As an example of not too serious: ‘PIT-ish.’ Cute, IMHO. Like being 'a little pregnant.’ I nearly died laughing. But does not belong on a site for pros, I think. Even if it is a good joke I already heard it.

Honestly. Just advice. I am not sure it matters to me at this point. I am ready to get serious with my retirement money. And stop debating whether I should use multiple iterations of spreadsheets (like some do even at P123) or Python with my downloads.

Jim

It seems to depend on who / when you ask. Yuval said it was happening Oct 2020, then said it was for sure happening soon when Oct 2020 didn’t happen. Marco has now said that it didn’t happen because their investing tools sector has slowed down so they didn’t want to buy the European data. I wouldn’t hold your breath, this back and forth has been happening since 2016 or 2017.

Sorry about the mixed messages. We had decided a few months ago to go ahead and purchase world data, and finance the whole thing ourselves. We were very close to pulling the trigger. Several things have happened that made this a high risk proposition, and potentially a money losing / cash draining project:

  • Huge amount of uncertainty as the world is headed for another lockdown. The first thing people cancel to conserve cash is these types of memberships
  • Slowdown of the entire sector : quantopian closing for example, but others are complaining
  • Performance! people in the end want to make money but quant/value strategies have been underperforming. Buying an index was a wise move for the past 5 years. Buying the QQQ would have been brilliant.
  • Being the only ones to have S&P data was a real differentiator. Having to switch to FactSet has not been good to us.

So we decided to hunker down for a bit. Maintaining our cash reserves during this uncertain times is more prudent.

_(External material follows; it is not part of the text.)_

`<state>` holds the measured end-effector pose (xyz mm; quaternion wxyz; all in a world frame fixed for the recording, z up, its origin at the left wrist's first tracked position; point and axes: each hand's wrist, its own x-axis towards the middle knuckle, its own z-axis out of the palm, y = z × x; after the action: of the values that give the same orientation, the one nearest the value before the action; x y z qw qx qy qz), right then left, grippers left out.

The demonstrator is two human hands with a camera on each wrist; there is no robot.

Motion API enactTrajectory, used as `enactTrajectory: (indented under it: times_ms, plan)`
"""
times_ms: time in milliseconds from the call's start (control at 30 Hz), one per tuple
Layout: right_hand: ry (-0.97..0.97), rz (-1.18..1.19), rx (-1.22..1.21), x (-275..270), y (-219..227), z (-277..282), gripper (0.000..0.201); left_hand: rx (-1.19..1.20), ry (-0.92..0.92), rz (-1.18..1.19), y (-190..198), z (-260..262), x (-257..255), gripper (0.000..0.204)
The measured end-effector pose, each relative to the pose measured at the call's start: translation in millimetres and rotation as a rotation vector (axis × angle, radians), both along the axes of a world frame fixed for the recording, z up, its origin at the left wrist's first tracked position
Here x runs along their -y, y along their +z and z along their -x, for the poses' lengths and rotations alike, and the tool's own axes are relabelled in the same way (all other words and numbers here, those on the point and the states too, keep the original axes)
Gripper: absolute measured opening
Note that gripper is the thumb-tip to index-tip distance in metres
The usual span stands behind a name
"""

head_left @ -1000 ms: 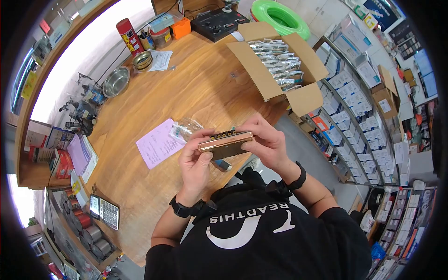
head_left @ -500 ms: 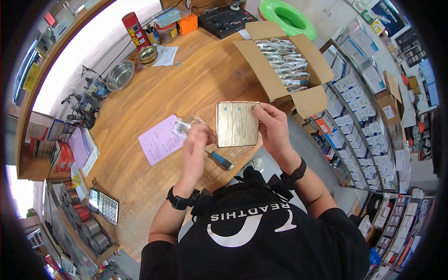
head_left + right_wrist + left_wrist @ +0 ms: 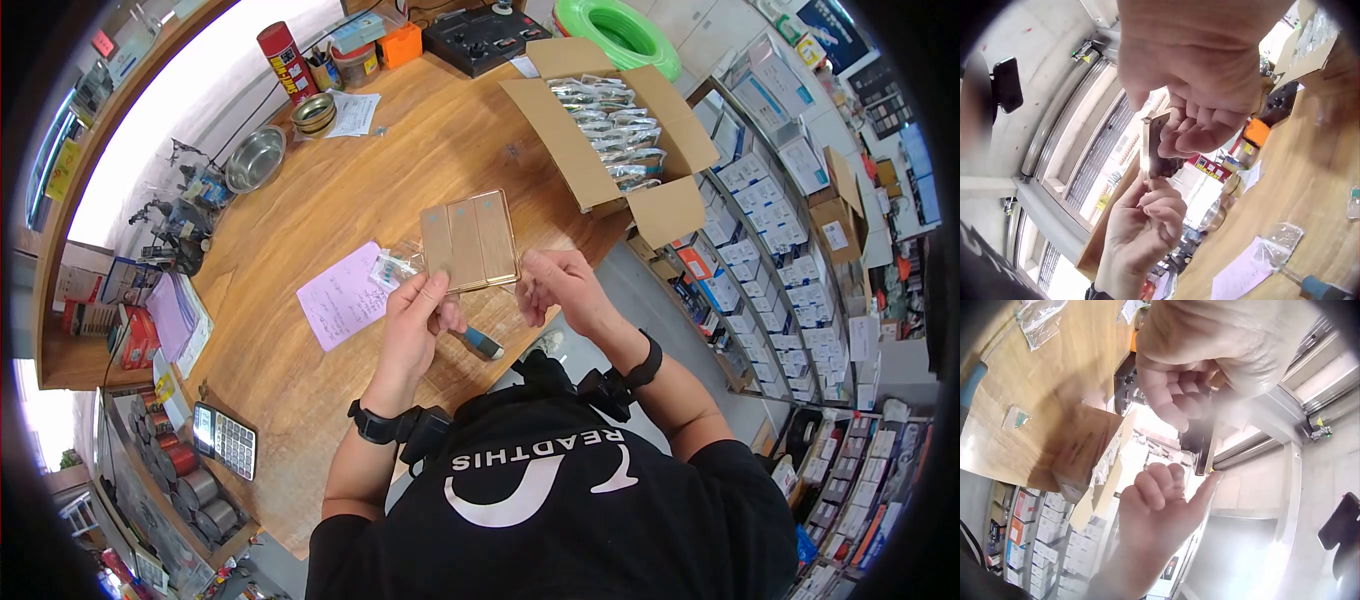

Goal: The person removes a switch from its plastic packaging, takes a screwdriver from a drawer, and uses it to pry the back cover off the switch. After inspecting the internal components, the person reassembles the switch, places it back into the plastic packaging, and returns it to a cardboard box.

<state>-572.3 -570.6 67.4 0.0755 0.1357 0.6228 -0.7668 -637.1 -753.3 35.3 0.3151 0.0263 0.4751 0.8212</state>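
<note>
A gold wall switch [image 3: 468,245] with three long rockers is held up above the bench, its face toward the head camera and slightly tilted. My left hand [image 3: 412,315] pinches its lower left corner, thumb on the front. By the lower right corner is my right hand [image 3: 565,285], fingers loosely bent and gripping nothing. The left wrist view has the switch [image 3: 1197,440] edge-on, with the right thumb [image 3: 1205,494] extended below it. In the right wrist view the left fingers [image 3: 1160,206] hold the switch's lower end.
On the wooden bench [image 3: 330,210] lie a purple written sheet [image 3: 345,297], a clear plastic bag [image 3: 390,270] and a blue-and-black-handled screwdriver [image 3: 480,343]. An open carton [image 3: 555,150] of bagged items stands at the right. Farther left are a metal bowl [image 3: 256,160] and a calculator [image 3: 226,440].
The switch went from edge-on in both hands, screw terminals showing, to face-up in the right hand. Now the left hand holds it, and the right has let go.
</note>
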Motion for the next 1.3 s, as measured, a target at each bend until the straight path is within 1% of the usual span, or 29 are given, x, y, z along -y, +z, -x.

But I suppose there’s no harm in doing the crowd funding again to see if the demand is real. But we’ll bump up the minimum a bit. Here are the terms:

If we raise $200K we’ll go ahead with Europe. If we raise $300K we can do the world. Using around $1200/year for each region we would need

For Europe:

166 users pledging $1200 for 1 region for 1 year
or
83 users pledging $2400 for 1 region for 2 years

For world:

250 users pledging $1200 for 1 region for 1 year
or
125 users pledging $2400 for 1 region for 2 years

We’ll get the campaign up and running again for the next month. The amounts would be non-refundable and only usable towards the new regions.

NOTE: the last time we did this we had 150K pledged I believe. We gave the go ahead to S&P but then they backed out from their previously agreed upon terms.

Cool! I’m in.

My 2 cents.

I believe p123 should have manual stock picks for quarters and yearly strategies for paid service to attract stock picking experts and with reasonable amount of liquid stocks as i am running my P123 competition free model with 20 stocks. I am very successful in 2017 35%+ return, 2019 40%+ return this year 2020 60%+

It will help to P123 to grow not only by Quant automated computer system, even by the successful experience of investors cherry picking stocks using over long period of time methodology.
Expert can demonstrate performance using P123 for their manual stock pick model; as they performance are tracked, it will help improve the experts skills practicing in out of sample and rewarded by subscription profits for many years to come.

==============
Here, Quant ETF performance for last many years (5 years) underperformed bench back; this quant system are designed and managed professionally with team of Phds with full-time dedication;
Now, P123 system only focusing on this Quant system which has poor track record for last 5 years; If P123 want to become successful; they need to keep foot on Manual stock picking strategy and regulate them
as useful to the subscriber to grow their wealth year by year.